M also argued that two of the claimed integers in one of I’s patents each performed the function for which they were already known in the art or which was obvious. Therefore, the patent claimed a mere collocation, so there was no inventive step (Sabaf).

On insufficiency, M argued that the patent claims covered later developed successful techniques which could not, without undue burden, have been performed by the skilled person across the full range of the claims, and needed further steps to make them work.


The court held that four of the five patents were valid as amended and infringed by one or more of M’s products. The fifth patent was invalid for lack of inventive step. If it had been valid, three of M’s products would have infringed, but one product would not have infringed, either directly or under the doctrine of equivalents.

Patents are directed to those likely to have a real and practical interest in the subject matter of the invention, including the devising of the invention as well as putting it into practice. In some cases, therefore, two different skilled persons may be relevant. The skilled person should not be defined too broadly or too narrowly.

Where it is necessary to define the skilled person for the purposes of obviousness in a different way from the skilled person to whom the patent was addressed, the approach to take is to start by asking what problem the invention aims to solve, and then to consider in which established field the problem could be located. The notional person or team in that established field is the relevant team making up the person skilled in the art. Here, the skilled person was a team working on research into sequencing, which was a more general characterisation than M’s.
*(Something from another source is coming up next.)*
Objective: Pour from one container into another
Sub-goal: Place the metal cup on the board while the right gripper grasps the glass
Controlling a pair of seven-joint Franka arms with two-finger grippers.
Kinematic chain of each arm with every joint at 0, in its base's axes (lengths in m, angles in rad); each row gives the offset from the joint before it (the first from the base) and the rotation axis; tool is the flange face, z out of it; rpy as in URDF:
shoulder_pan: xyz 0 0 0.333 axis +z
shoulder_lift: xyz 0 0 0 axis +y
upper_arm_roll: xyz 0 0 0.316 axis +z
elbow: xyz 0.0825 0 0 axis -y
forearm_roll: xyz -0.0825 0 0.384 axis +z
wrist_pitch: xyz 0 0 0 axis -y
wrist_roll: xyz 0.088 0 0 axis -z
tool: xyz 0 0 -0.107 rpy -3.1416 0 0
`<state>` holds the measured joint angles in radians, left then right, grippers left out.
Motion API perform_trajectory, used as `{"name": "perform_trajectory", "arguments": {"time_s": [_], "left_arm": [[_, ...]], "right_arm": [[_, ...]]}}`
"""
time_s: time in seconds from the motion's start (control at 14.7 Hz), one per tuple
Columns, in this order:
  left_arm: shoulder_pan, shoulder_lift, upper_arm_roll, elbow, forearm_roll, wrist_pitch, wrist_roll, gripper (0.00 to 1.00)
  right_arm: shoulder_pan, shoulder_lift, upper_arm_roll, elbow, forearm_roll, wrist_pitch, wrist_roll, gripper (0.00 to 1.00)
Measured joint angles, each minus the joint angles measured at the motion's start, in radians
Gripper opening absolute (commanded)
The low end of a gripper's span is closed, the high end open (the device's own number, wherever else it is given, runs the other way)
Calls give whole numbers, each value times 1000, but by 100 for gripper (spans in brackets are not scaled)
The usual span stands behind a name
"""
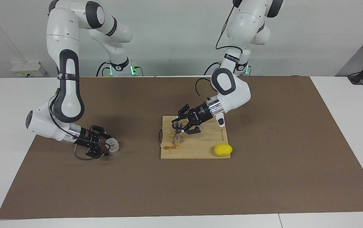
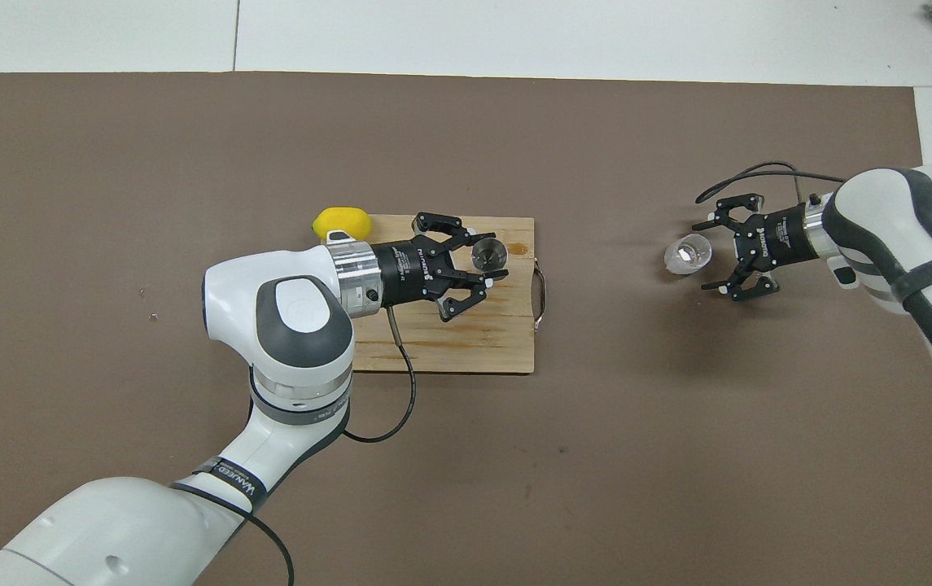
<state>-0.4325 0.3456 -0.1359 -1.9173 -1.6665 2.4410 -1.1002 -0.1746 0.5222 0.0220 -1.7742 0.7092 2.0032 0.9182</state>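
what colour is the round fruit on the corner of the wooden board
Yellow; the small round yellow lemon shows best in the facing view.

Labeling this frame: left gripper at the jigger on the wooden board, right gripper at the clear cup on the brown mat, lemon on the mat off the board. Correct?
One error: the lemon sits on the wooden board, at its corner, as the facing view shows. The rest holds: left gripper at the jigger on the board, right gripper at the clear cup on the brown mat.

You are seeing wooden board [image 1: 197, 148] lying on brown mat [image 1: 263, 177] covering surface [image 1: 10, 101]; lemon [image 1: 222, 150] sitting at board's corner, amber stain [image 1: 169, 147] showing on wood.
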Motion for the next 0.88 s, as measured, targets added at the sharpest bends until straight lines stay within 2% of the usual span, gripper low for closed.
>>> {"name": "perform_trajectory", "arguments": {"time_s": [0.75, 0.82, 0.88], "left_arm": [[0, 30, 7, 0, -43, 0, 6, 0], [0, 30, 7, 0, -43, 0, 7, 20], [0, 30, 7, 0, -43, 0, 7, 62]], "right_arm": [[24, 0, 3, -16, 5, 2, -7, 99], [25, 0, 3, -16, 5, 4, -9, 97], [25, 0, 3, -16, 5, 6, -11, 91]]}}
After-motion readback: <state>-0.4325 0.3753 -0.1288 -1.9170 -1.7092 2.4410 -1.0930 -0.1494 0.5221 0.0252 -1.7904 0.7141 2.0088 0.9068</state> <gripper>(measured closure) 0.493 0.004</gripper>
The court rejected M’s challenge of insufficiency made in reliance on Regeneron. It does not matter that there are methods of sequencing that do not work or that some examples that work are not known at the priority date, as these variations are not relevant ranges for the purposes of the Regeneron insufficiency analysis. What matters for this type of range is that the skilled person can, without undue burden, identify examples of these methods of sequencing that will work as at the priority date.
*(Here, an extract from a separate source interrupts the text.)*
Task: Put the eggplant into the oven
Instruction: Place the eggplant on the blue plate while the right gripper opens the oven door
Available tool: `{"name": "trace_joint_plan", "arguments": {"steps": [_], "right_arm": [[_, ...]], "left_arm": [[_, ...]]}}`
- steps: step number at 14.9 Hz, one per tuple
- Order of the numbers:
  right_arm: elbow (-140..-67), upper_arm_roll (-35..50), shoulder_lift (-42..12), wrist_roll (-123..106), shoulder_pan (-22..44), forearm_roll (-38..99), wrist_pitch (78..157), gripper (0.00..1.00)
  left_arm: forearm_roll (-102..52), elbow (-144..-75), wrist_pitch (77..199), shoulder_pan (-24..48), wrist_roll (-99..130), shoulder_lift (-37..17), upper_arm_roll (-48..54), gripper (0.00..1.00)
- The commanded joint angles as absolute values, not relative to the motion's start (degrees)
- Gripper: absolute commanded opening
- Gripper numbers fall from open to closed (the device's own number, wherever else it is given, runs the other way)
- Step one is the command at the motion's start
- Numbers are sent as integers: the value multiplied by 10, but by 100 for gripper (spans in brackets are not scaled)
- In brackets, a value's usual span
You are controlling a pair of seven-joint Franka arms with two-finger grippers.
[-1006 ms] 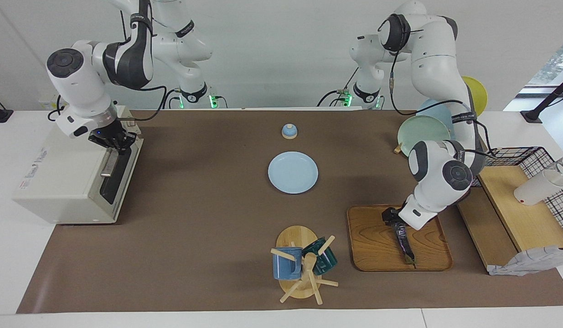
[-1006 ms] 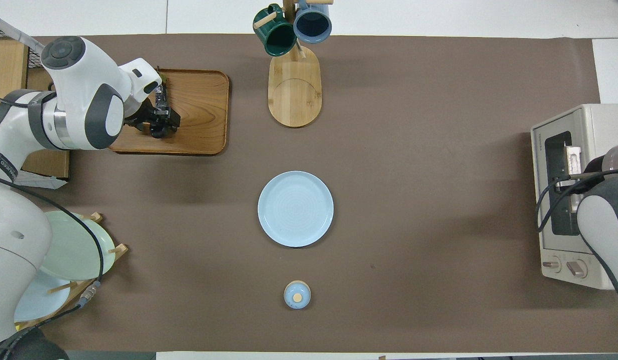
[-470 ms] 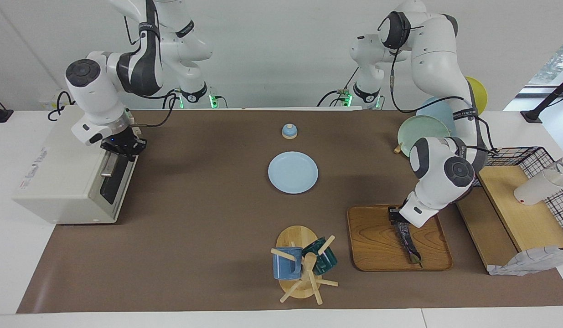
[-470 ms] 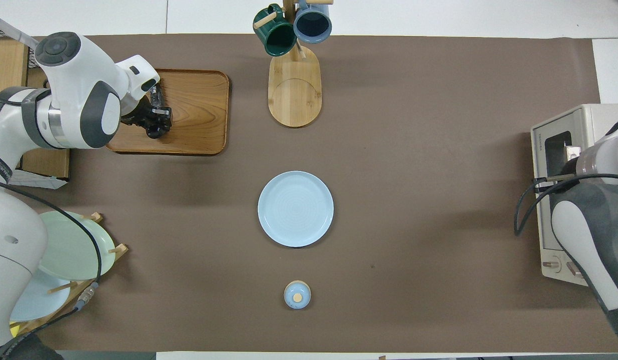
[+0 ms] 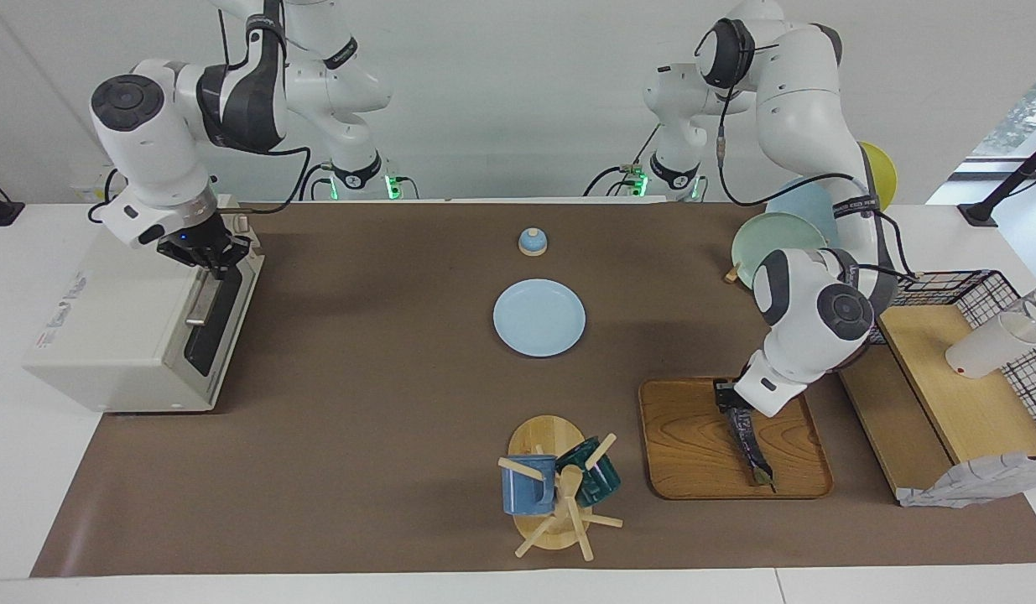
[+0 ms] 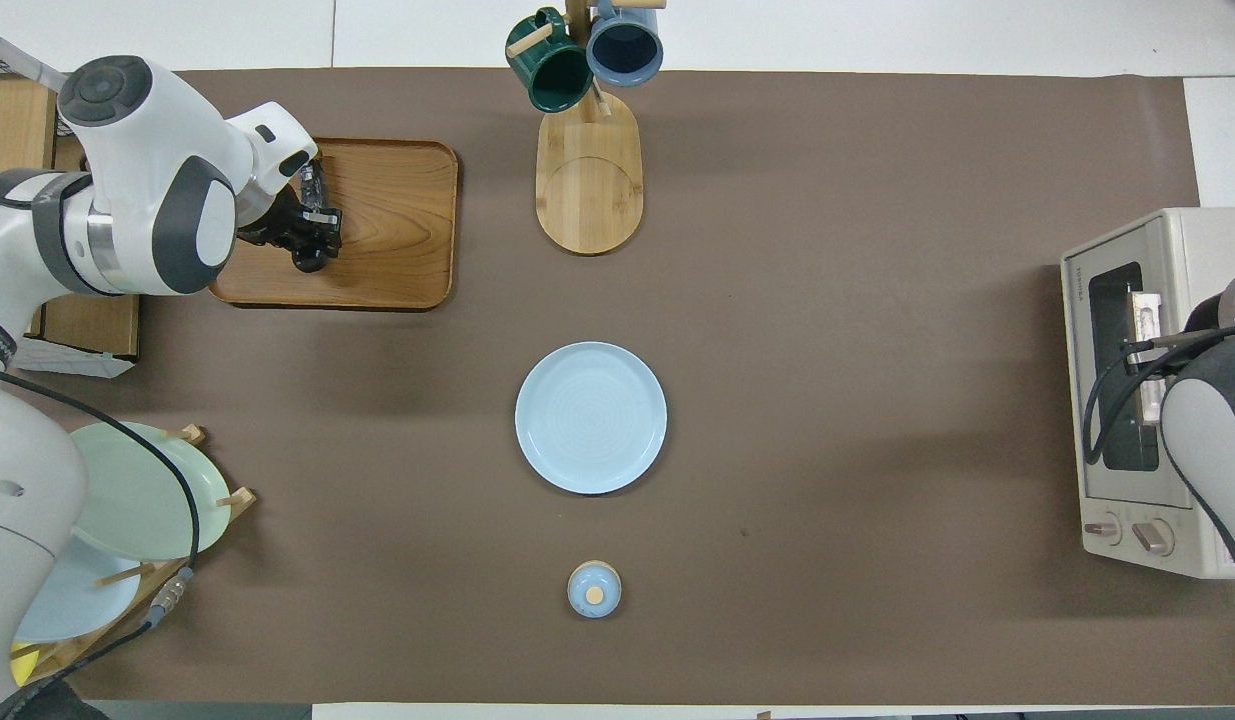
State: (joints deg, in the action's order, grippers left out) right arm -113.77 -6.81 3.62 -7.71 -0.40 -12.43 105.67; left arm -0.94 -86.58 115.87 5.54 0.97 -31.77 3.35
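The eggplant (image 5: 751, 449) is long and dark and lies on the wooden tray (image 5: 694, 445) toward the left arm's end of the table. Its green tip points away from the robots. My left gripper (image 5: 727, 399) is down at the eggplant's end nearer to the robots and shut on it. In the overhead view only a short piece of the eggplant (image 6: 310, 185) shows past the left gripper (image 6: 310, 232). The off-white oven (image 5: 106, 327) stands at the right arm's end with its dark door closed. My right gripper (image 5: 207, 262) is shut over the robot-side end of the door's bar handle (image 5: 200, 304).
A light blue plate (image 5: 538, 317) and a small blue lidded pot (image 5: 532, 242) sit mid-table. A mug tree (image 5: 559, 491) with two mugs stands beside the tray. A plate rack (image 5: 778, 239), a wire basket (image 5: 987, 289) and a wooden board (image 5: 962, 386) crowd the left arm's end.
The left gripper has shut on the eggplant, and the eggplant's free tip has swung slightly. The right gripper swung out in front of the oven door, then came back over the handle's end.
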Motion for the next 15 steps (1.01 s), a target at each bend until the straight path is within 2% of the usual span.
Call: {"name": "trace_joint_plan", "arguments": {"steps": [1,4,7,9,11,14,15], "right_arm": [[-1169,-67,45,-94,-14,-132,1089,0],[-1186,-67,47,-96,-17,-132,1112,0],[-1200,-67,47,-94,-17,-131,1125,0],[-1213,-67,47,-92,-16,-130,1141,0],[-1224,-67,47,-89,-11,-126,1157,0],[-1238,-66,40,-81,-7,-124,1185,0],[-1240,-66,34,-80,-7,-124,1193,0]], "left_arm": [[-32,-881,1098,65,14,-247,33,0],[-78,-890,1035,87,37,-187,33,0],[-92,-958,1034,146,113,-112,34,0],[-115,-979,1034,181,154,-89,34,0],[-120,-1017,1065,234,193,-72,34,0],[-120,-1123,1180,300,217,-30,34,0],[-120,-1139,1206,316,220,-29,34,0]]}}
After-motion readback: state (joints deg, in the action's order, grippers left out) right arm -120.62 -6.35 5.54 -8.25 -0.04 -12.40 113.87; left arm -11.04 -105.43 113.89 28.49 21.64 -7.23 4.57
The court also set out the principles for assessing obviousness in collocation cases. Before asking whether the invention involved an inventive step, it is necessary to decide whether it is a single invention or two or more inventions. If two integers interact on each other, if there is synergy between them, they constitute a single invention having a combined effect and the obviousness test applies to the idea of combining them. If each integer performs its own proper function independently of any of the others, then each is, for the purposes of obviousness, a separate invention and each has to be assessed separately.

The new or improved result claimed has to be the result of the relationship between the parts of the combination. This should be decided by reference to the claim, rather than with a focus on what is obvious from the prior art. There must be an interaction between the elements which the designer of the relevant product has to take into consideration, otherwise the claim will simply be a collocation of elements which perform their own functions independently of each other.
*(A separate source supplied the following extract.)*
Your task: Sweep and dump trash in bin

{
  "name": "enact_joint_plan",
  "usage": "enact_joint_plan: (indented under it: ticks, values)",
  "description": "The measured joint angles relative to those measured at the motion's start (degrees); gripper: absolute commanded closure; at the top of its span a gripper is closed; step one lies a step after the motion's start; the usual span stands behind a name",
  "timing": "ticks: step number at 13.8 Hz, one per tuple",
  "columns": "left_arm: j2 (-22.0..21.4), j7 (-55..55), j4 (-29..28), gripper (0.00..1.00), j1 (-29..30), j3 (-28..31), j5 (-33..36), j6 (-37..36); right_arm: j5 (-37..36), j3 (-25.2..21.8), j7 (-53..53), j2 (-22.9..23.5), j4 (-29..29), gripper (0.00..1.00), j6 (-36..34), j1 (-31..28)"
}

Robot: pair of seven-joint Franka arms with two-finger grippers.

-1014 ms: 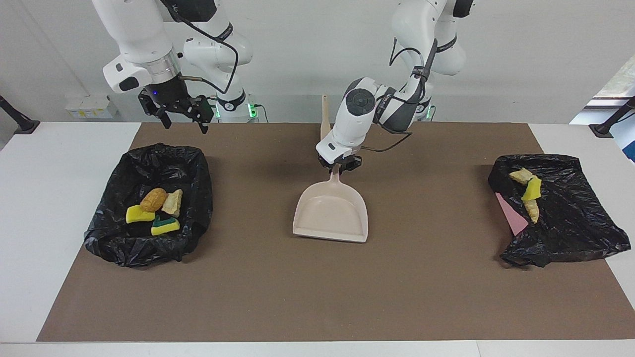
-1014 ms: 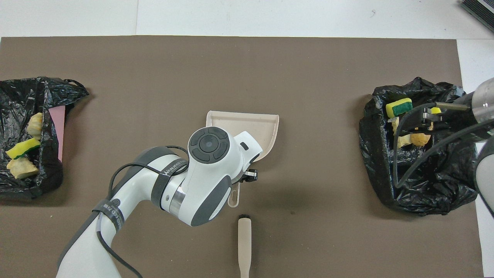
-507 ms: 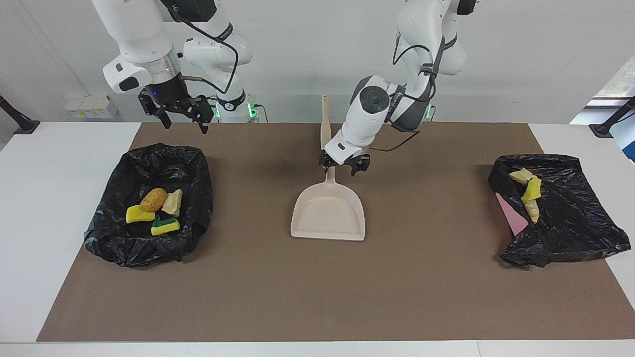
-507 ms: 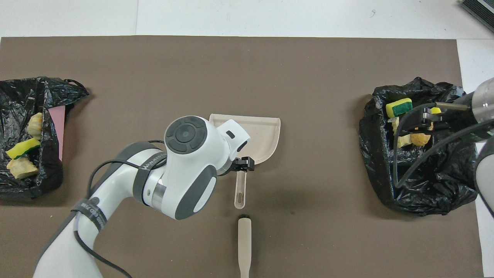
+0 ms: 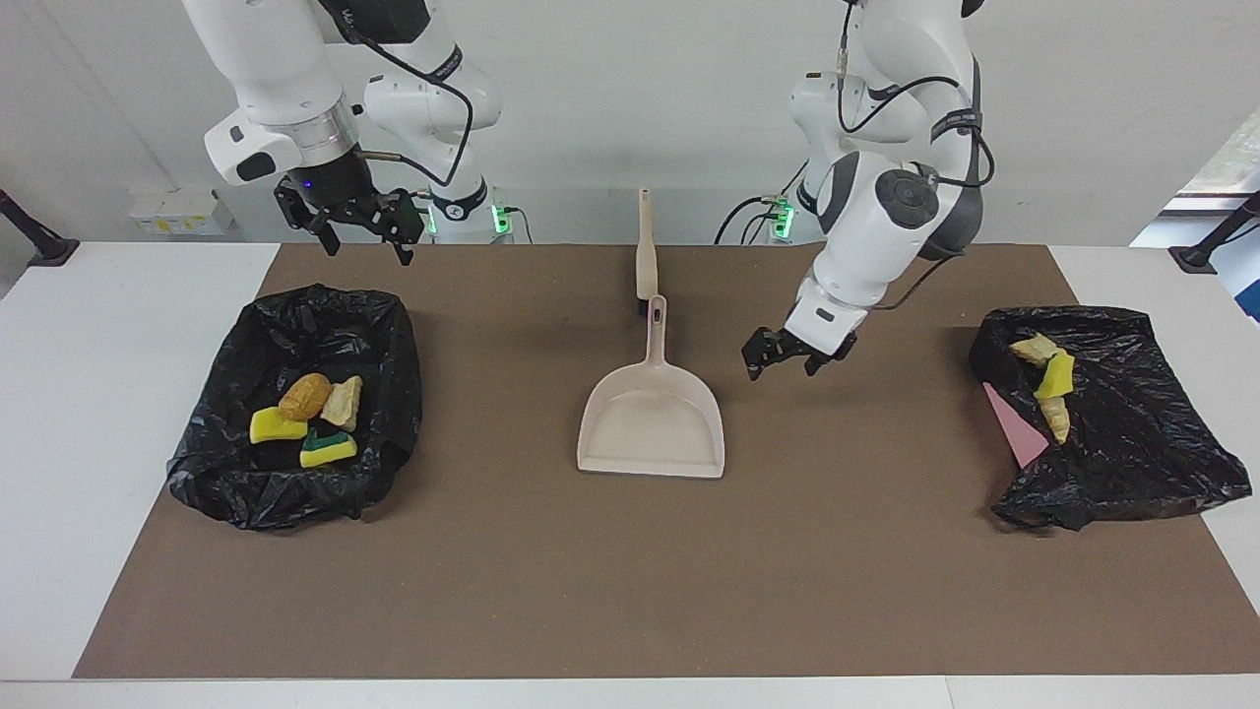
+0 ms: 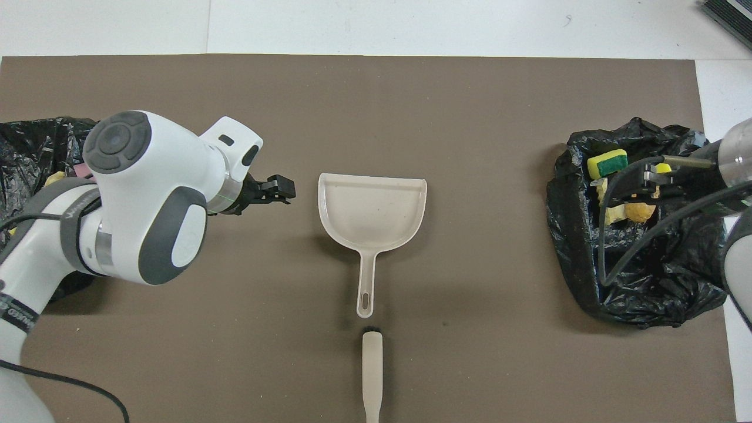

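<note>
Trash [image 5: 305, 418] is seen lying in the black bin bag [image 5: 295, 335] under the raised right pincer [image 5: 366, 231], whose fingers are spread and empty. More scraps [image 5: 1051, 379] are lodged in a second black bag [image 5: 1132, 433] at the left arm's end. Left pincer [image 5: 787, 354] is held over the counter [image 5: 630, 591] between that bag and the dustpan [image 5: 655, 423], fingers apart, nothing gripped. Brush [image 5: 645, 246] is laid just past the dustpan handle.

- Trash [image 5: 307, 418]: yellow sponge pieces and tan chunks, heaped in the black-lined bin [image 5: 295, 492] at the right arm's end.
- More scraps [image 5: 1051, 382] on the black bag [image 5: 1132, 443] at the left arm's end.
</note>
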Motion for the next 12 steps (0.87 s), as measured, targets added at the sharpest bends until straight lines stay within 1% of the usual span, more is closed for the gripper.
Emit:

The court rejected M’s challenge to an expert called for I on the ground that, although he was a distinguished scientist, he had been asked to give evidence in a field that was not his own. The evidence of expert witnesses can be of assistance to the court regardless of whether the witness was working on the problem of the patent at the relevant time. The court also stressed the importance of expert witnesses giving candid and objective evidence and not arguing the case for the party calling them. The court may not place weight on evidence from an inventor given that inventors are unlikely to represent the skilled person armed only with the common general knowledge.


This decision provides a more general formulation of the principles set out in Regeneron for determining insufficiency and guidance on their application. It also provides a useful summary of the principles for defining the skilled person for the purposes of obviousness. In addition, the court’s practical points relating to expert witnesses are of interest.

Case: Illumina Cambridge Ltd v Latvia MGI Tech SIA and others [2021] EWHC 57 (Pat).